These proxy solicitation materials were mailed on or about April 28,
2000, together with the Company's 1999 Annual Report to Stockholders, to all
stockholders entitled to vote at the meeting.
Record Date
Stockholders of record at the close of business on April 12, 2000 (the
"Record Date") are entitled to notice of and to vote at the meeting. At the
Record Date, 33,668,366 shares of the Company's common stock were issued and
outstanding.
Revocability of Proxies
Any proxy given pursuant to this solicitation may be revoked by the
person giving it at any time before its use by delivering to the Company a
written notice of revocation or a duly executed proxy bearing a later date or
time or by attending the meeting and voting in person.
Voting and Solicitation
Every stockholder voting in the election of directors may cumulate such
stockholder's votes and give one candidate a number of votes equal to the number
of directors to be elected multiplied by the number of shares held by such
stockholder, or distribute the stockholder's votes on the same principle among
as many candidates as the stockholder may select, provided that votes cannot be
cast for more candidates than the number of directors to be elected. However, no
stockholder shall be entitled to cumulate votes unless the candidate's name has
been placed in nomination prior to the voting and the stockholder, or any other
stockholder, has given notice at the meeting prior to the voting of the
intention to cumulate the stockholder's votes.
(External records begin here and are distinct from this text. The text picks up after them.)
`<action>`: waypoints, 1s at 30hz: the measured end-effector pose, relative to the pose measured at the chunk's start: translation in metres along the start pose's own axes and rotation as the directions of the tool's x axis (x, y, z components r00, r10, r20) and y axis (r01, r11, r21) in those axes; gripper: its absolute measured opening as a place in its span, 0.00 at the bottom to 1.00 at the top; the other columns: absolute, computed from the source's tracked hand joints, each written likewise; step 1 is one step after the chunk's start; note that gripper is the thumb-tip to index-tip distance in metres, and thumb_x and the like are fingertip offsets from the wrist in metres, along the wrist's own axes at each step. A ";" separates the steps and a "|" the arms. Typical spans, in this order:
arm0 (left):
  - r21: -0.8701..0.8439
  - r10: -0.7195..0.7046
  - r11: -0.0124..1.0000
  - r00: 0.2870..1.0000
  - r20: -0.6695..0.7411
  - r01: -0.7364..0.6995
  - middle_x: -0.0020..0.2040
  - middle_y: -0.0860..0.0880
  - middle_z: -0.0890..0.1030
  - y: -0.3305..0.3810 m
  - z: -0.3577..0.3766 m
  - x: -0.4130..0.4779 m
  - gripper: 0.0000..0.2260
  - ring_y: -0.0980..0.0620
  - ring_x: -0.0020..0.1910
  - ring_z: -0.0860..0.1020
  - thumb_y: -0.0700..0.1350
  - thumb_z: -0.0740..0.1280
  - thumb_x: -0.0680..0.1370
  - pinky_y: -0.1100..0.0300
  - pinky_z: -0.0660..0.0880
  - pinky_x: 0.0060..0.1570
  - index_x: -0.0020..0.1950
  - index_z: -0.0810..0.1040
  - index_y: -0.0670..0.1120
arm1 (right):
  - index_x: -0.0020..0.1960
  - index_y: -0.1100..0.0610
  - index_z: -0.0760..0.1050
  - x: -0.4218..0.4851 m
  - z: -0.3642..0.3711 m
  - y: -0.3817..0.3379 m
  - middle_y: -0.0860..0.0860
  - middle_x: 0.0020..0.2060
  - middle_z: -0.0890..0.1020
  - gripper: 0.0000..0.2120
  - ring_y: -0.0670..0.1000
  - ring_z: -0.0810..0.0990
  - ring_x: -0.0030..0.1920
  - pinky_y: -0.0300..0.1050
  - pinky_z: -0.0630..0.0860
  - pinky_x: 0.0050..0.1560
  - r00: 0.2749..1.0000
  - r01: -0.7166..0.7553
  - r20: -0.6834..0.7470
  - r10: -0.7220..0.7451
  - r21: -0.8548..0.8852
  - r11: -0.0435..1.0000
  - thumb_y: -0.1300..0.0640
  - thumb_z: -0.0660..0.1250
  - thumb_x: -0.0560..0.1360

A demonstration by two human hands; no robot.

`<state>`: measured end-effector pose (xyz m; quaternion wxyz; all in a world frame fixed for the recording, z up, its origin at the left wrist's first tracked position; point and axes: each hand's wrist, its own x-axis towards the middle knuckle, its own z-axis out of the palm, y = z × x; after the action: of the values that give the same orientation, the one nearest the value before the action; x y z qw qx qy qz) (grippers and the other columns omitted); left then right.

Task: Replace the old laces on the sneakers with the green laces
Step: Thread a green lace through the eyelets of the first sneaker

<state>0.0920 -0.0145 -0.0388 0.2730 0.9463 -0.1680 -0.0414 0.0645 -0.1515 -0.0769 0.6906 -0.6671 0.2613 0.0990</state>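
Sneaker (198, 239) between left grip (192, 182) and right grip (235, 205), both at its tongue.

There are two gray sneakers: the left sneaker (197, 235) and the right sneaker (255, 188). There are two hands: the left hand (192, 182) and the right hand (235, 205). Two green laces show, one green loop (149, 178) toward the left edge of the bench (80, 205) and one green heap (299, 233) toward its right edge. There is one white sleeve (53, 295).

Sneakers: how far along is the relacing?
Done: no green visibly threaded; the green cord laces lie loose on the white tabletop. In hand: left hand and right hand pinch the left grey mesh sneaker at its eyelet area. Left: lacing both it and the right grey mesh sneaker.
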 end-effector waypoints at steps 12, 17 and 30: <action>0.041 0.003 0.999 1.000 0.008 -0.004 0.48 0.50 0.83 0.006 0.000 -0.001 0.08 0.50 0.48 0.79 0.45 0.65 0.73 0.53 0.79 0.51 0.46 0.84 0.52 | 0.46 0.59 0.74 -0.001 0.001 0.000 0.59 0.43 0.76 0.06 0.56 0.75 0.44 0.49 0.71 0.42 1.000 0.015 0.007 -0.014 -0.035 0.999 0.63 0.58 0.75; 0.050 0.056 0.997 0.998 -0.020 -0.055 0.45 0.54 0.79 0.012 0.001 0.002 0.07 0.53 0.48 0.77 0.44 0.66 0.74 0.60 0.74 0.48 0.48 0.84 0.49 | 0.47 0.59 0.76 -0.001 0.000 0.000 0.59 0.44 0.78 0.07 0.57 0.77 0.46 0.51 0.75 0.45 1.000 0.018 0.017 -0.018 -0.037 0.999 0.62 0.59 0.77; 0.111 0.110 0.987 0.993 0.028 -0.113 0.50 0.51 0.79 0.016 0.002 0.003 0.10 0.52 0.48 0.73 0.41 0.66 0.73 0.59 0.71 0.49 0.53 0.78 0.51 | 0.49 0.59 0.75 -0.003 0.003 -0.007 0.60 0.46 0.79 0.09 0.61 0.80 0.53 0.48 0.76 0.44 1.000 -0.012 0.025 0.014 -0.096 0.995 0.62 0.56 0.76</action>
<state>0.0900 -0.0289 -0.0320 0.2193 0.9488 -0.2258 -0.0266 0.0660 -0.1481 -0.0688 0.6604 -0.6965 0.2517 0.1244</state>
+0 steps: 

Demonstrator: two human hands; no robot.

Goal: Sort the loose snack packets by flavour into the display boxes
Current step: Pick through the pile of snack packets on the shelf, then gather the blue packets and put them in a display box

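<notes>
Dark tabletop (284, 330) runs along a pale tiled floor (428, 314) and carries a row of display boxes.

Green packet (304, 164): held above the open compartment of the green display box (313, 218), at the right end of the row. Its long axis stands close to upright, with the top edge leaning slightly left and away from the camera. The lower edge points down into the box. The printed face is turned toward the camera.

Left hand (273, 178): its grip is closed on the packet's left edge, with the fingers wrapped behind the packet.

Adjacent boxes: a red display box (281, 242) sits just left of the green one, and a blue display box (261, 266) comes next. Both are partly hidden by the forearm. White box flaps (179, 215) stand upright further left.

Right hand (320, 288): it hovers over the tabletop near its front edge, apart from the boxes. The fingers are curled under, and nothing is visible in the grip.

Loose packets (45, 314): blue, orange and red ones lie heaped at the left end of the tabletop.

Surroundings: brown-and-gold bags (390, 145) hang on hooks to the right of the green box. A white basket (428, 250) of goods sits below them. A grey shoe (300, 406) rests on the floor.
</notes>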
On all other matters, each share
has one vote.
The cost of soliciting proxies will be borne by the Company. Proxies
may also be solicited by certain of the Company's directors, officers and
employees, without additional compensation, personally or by telephone,
facsimile or letter.
Quorum; Abstentions; Broker Non-Votes
A quorum is required for the transaction of business during the annual
meeting. A quorum is present when a majority of shareholder votes are present in
person or by proxy. Shares that are voted "FOR", "AGAINST" or "WITHHELD" on a
matter are treated as being present at the meeting for purposes of establishing
a quorum and are also treated as shares cast by the common stock present in
person or represented by proxy at the annual meeting and entitled to vote on the
subject matter (the "Votes Cast").
The Company will count abstentions for purposes of determining both (i)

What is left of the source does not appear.